== Segment start ==

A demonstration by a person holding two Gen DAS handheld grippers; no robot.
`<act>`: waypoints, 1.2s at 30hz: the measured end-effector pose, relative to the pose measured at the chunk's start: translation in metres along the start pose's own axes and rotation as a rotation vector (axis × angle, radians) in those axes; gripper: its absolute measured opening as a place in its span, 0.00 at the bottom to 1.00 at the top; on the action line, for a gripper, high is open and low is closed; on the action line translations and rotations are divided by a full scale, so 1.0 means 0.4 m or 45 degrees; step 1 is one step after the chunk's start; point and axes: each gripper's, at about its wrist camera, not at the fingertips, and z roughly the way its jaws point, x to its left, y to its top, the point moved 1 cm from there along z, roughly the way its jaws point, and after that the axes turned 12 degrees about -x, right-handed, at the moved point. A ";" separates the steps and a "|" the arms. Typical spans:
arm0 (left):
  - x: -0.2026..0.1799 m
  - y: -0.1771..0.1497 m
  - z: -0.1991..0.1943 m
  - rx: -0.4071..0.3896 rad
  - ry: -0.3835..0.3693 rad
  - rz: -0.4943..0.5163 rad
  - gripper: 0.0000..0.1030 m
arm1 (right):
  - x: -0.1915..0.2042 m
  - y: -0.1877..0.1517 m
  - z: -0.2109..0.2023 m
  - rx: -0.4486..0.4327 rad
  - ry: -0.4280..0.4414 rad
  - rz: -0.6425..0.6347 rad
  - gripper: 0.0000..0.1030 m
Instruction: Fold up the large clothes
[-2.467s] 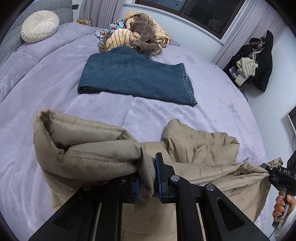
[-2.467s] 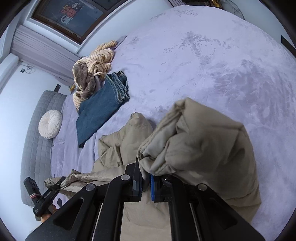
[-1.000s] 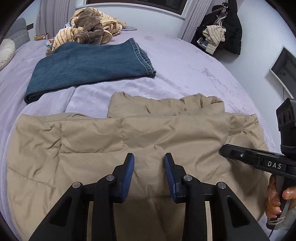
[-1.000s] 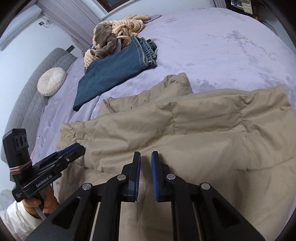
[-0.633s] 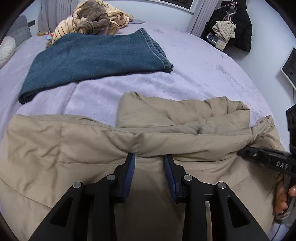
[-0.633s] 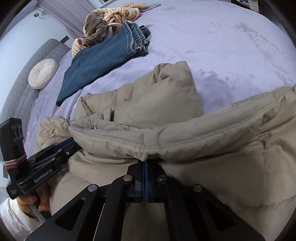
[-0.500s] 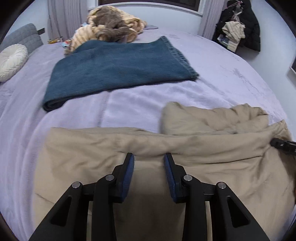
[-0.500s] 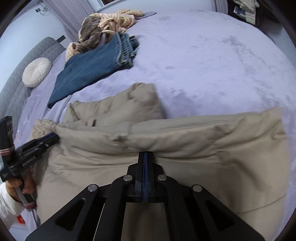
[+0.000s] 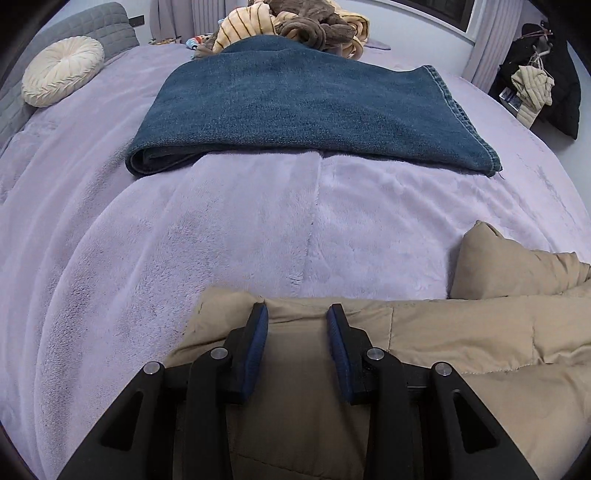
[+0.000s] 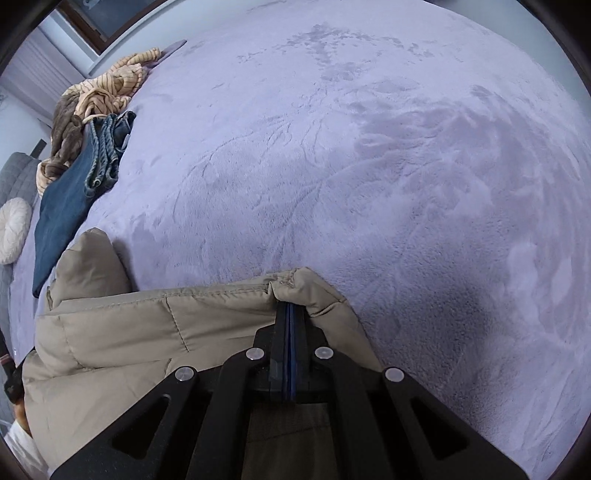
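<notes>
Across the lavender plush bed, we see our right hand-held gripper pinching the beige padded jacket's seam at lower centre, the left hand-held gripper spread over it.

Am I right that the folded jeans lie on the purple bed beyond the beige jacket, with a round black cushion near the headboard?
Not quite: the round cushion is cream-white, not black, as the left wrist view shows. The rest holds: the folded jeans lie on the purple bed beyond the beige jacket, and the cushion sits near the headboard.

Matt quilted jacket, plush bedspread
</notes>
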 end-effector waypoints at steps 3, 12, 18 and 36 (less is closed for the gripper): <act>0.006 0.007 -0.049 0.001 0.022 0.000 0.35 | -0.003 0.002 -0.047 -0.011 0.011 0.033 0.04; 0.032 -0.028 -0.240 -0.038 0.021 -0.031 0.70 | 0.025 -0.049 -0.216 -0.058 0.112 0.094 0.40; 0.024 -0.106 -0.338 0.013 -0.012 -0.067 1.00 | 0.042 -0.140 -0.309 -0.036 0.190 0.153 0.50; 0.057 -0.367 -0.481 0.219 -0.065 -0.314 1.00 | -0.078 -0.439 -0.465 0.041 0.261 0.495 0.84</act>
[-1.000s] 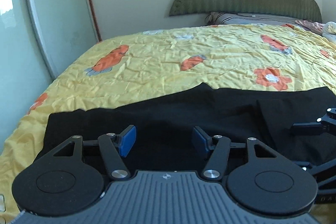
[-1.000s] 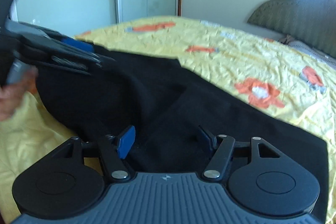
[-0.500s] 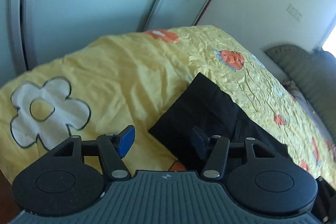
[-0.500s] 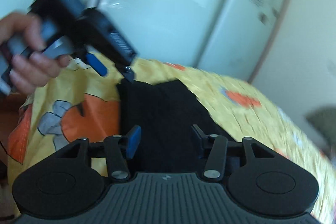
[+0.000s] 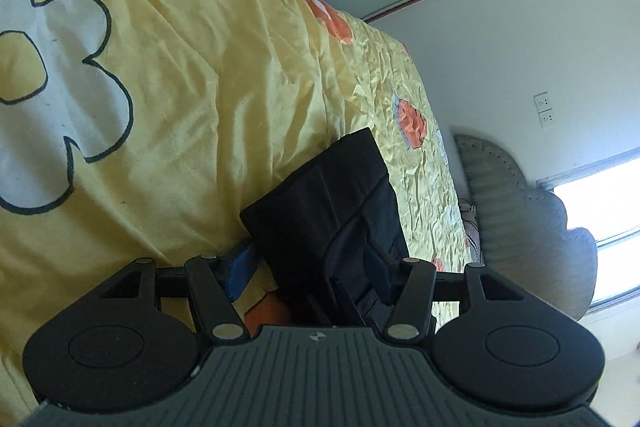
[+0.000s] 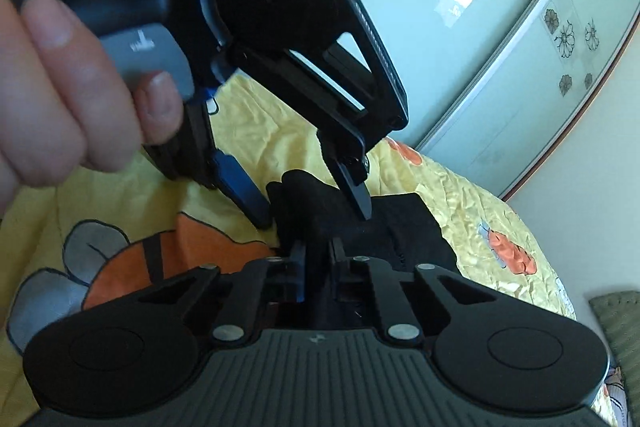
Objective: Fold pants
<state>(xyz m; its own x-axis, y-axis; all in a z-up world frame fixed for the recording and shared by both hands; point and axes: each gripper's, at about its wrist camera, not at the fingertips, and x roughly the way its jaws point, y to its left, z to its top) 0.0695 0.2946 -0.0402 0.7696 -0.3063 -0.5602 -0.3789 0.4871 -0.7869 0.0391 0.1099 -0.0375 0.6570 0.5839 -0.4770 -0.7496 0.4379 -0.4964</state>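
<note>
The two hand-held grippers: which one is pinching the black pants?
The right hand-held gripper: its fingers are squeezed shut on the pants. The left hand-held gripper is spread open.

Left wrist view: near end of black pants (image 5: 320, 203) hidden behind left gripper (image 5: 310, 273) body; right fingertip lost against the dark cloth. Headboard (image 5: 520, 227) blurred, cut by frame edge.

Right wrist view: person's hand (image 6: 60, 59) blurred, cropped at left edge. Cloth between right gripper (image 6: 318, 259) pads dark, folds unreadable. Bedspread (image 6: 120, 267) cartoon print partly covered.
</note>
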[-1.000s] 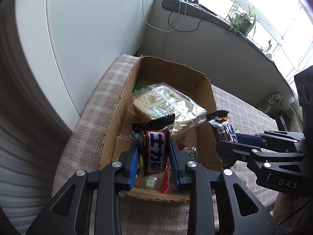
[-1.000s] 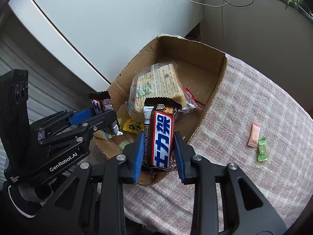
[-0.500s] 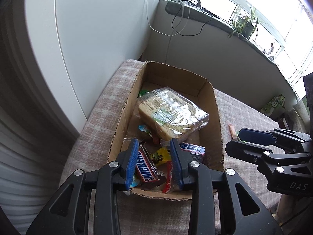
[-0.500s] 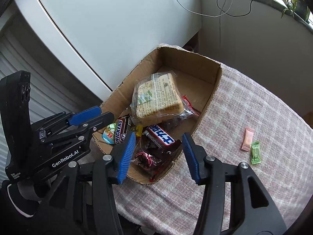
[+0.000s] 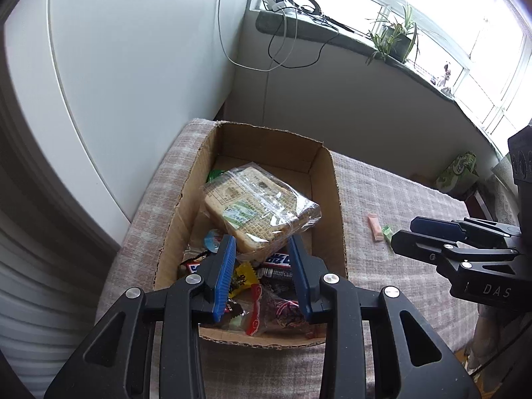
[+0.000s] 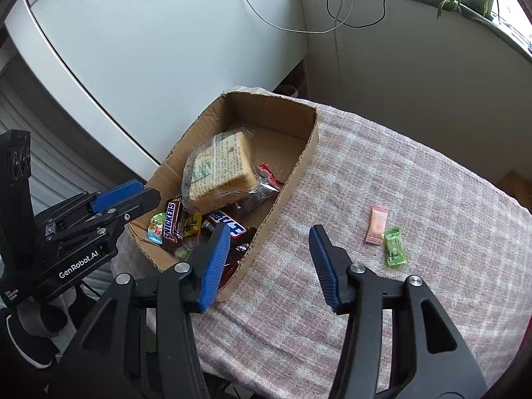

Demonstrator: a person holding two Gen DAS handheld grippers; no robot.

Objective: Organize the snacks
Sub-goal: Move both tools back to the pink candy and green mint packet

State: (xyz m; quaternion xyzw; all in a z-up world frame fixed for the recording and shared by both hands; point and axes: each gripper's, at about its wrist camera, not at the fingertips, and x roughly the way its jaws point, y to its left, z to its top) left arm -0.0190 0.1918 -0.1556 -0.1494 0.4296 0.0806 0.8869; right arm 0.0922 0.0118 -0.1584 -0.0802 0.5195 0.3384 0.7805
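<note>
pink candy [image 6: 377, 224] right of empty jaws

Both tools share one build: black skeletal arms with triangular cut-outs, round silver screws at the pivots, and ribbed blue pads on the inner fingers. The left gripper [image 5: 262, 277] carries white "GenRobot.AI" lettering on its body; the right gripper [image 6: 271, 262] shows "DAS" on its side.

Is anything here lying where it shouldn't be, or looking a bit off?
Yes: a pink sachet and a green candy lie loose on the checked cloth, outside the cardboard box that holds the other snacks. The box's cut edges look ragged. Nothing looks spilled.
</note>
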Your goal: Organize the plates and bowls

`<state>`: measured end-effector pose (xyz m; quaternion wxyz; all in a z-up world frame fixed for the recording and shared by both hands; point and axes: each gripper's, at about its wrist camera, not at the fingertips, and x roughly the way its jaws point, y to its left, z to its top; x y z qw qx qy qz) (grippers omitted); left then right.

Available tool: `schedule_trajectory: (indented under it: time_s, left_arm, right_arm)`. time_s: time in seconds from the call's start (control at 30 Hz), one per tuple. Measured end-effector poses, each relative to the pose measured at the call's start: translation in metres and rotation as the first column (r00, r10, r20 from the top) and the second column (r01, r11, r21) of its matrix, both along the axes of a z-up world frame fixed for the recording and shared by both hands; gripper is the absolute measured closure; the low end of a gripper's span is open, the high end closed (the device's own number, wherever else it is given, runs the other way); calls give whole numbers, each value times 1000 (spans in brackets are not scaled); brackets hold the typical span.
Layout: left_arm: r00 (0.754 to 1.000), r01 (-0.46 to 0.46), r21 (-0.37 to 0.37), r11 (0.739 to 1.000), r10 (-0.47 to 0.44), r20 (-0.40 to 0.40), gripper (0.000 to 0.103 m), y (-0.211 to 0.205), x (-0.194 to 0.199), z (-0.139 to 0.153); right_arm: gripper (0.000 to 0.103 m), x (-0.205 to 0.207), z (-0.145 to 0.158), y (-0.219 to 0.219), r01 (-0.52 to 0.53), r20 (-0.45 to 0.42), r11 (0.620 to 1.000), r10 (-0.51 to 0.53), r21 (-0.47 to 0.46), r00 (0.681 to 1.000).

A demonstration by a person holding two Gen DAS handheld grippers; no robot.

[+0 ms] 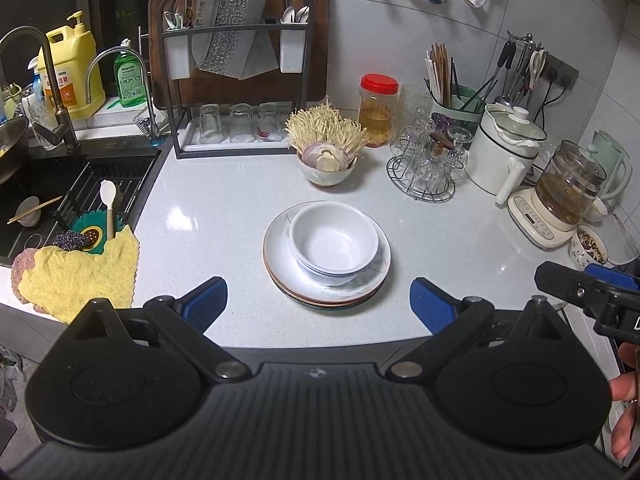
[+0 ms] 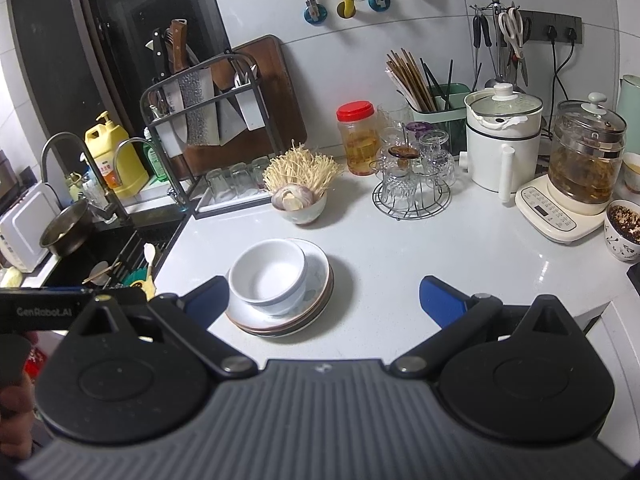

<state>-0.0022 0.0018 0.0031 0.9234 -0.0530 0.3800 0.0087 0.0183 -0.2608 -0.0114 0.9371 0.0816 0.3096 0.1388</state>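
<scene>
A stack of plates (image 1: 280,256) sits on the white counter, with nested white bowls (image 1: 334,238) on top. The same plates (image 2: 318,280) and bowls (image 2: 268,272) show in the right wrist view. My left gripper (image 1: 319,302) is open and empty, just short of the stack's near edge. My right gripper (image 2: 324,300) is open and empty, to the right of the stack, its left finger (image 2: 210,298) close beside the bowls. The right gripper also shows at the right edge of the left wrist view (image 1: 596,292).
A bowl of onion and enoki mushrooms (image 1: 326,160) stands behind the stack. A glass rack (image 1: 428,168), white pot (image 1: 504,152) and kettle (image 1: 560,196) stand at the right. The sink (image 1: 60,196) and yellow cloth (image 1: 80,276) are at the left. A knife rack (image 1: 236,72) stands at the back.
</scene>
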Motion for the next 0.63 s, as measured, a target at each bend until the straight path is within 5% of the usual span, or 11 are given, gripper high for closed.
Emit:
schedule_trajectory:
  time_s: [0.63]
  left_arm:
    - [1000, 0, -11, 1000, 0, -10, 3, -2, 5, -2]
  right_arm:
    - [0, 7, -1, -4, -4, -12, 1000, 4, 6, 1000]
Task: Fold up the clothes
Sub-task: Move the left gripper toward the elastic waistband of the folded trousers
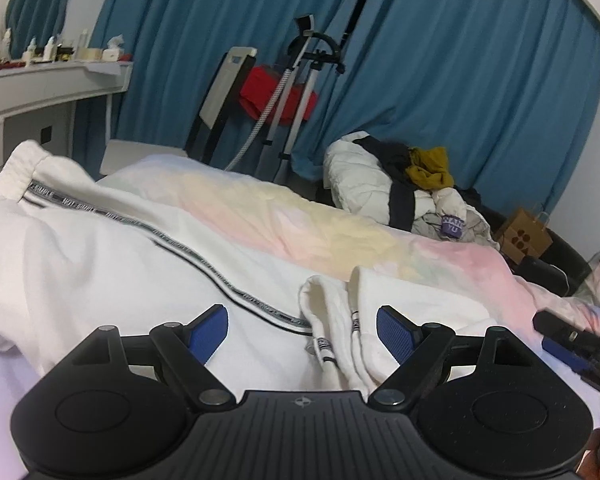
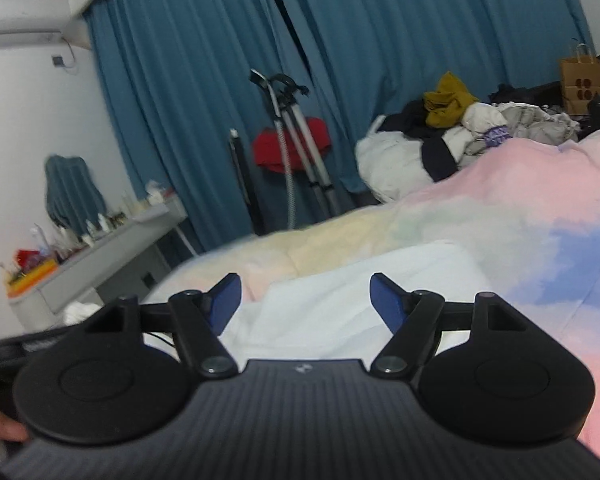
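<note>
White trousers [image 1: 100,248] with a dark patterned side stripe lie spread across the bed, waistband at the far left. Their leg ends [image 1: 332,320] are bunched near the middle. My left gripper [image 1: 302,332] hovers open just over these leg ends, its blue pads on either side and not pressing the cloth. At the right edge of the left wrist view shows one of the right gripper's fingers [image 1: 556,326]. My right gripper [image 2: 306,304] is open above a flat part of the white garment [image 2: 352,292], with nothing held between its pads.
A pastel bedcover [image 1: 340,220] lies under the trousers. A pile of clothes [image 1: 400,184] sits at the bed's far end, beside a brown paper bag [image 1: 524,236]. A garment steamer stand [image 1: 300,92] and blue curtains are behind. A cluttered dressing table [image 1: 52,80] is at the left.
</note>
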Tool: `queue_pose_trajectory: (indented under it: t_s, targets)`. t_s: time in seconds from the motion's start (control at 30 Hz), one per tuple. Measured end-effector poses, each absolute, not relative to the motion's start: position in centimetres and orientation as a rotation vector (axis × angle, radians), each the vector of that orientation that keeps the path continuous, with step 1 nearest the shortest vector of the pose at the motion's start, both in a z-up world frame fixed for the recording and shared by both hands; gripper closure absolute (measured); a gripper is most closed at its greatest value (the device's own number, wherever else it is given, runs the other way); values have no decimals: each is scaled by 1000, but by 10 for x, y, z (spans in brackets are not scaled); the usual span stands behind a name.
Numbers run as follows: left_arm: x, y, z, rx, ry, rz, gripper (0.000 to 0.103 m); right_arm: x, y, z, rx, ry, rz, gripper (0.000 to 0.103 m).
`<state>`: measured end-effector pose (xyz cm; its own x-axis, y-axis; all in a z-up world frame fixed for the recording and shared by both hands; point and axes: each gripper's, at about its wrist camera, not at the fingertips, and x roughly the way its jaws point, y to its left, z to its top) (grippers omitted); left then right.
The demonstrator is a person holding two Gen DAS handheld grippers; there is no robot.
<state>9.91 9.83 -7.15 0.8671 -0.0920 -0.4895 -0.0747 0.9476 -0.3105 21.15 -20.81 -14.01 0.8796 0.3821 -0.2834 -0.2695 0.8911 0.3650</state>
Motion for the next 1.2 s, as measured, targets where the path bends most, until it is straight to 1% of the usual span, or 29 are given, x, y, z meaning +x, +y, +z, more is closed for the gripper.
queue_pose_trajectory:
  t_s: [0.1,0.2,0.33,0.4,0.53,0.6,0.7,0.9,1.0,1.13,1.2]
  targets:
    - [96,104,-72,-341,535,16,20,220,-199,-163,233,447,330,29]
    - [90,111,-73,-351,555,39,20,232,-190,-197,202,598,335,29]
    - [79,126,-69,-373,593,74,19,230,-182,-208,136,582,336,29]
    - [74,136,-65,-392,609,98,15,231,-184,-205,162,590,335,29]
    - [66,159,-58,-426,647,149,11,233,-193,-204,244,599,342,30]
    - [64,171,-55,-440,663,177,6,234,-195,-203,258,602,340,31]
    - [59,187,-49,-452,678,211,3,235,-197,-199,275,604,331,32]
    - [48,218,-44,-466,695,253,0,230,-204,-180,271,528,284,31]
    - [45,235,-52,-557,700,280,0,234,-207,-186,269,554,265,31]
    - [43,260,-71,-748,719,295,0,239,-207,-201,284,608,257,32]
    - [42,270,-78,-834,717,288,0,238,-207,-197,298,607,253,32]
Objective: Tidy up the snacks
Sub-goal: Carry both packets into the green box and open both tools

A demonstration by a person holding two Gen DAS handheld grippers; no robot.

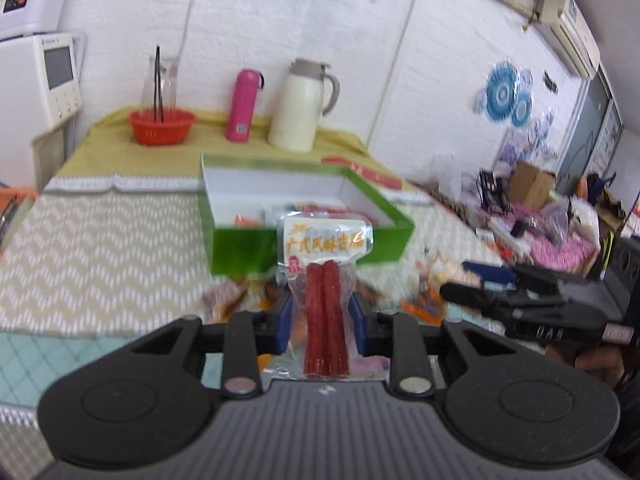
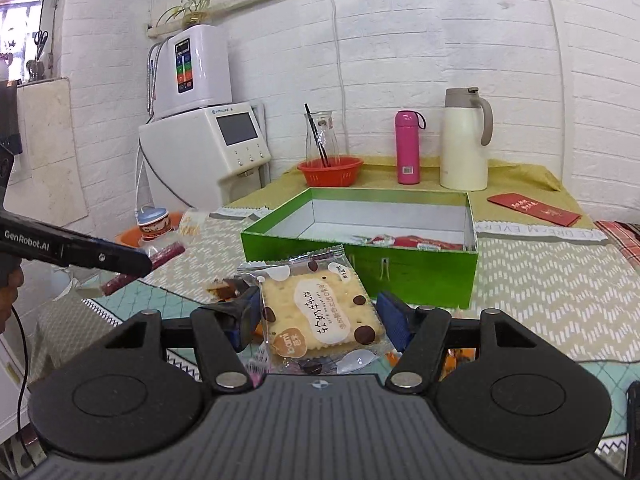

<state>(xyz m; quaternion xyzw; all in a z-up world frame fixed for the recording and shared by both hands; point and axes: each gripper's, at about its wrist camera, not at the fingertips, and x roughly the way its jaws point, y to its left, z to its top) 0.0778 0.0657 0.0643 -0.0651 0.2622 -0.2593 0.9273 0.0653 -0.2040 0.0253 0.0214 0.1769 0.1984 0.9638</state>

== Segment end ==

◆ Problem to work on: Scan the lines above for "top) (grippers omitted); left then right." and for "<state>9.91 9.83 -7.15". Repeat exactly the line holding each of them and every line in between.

◆ Result of this exercise:
`<state>`: measured end-effector pose (xyz cm; its own x-axis, y-axis; all in a z-up world frame fixed for the recording and shared by both hands; point and axes: each gripper's, at about its wrist camera, not at the fingertips, and x roughly the way its jaws point, y to its left, z to its top) (grippers omitted); left then right.
The demonstrator is a person holding two Gen DAS handheld grippers; there is no robot.
<state>9.91 9.83 -7.15 0.8671 -0.0920 -0.4895 -0.0747 0.9476 -0.3105 21.15 -20.81 -14.01 0.8796 0.3821 -0.2834 -0.2695 0.8911 0.3650</state>

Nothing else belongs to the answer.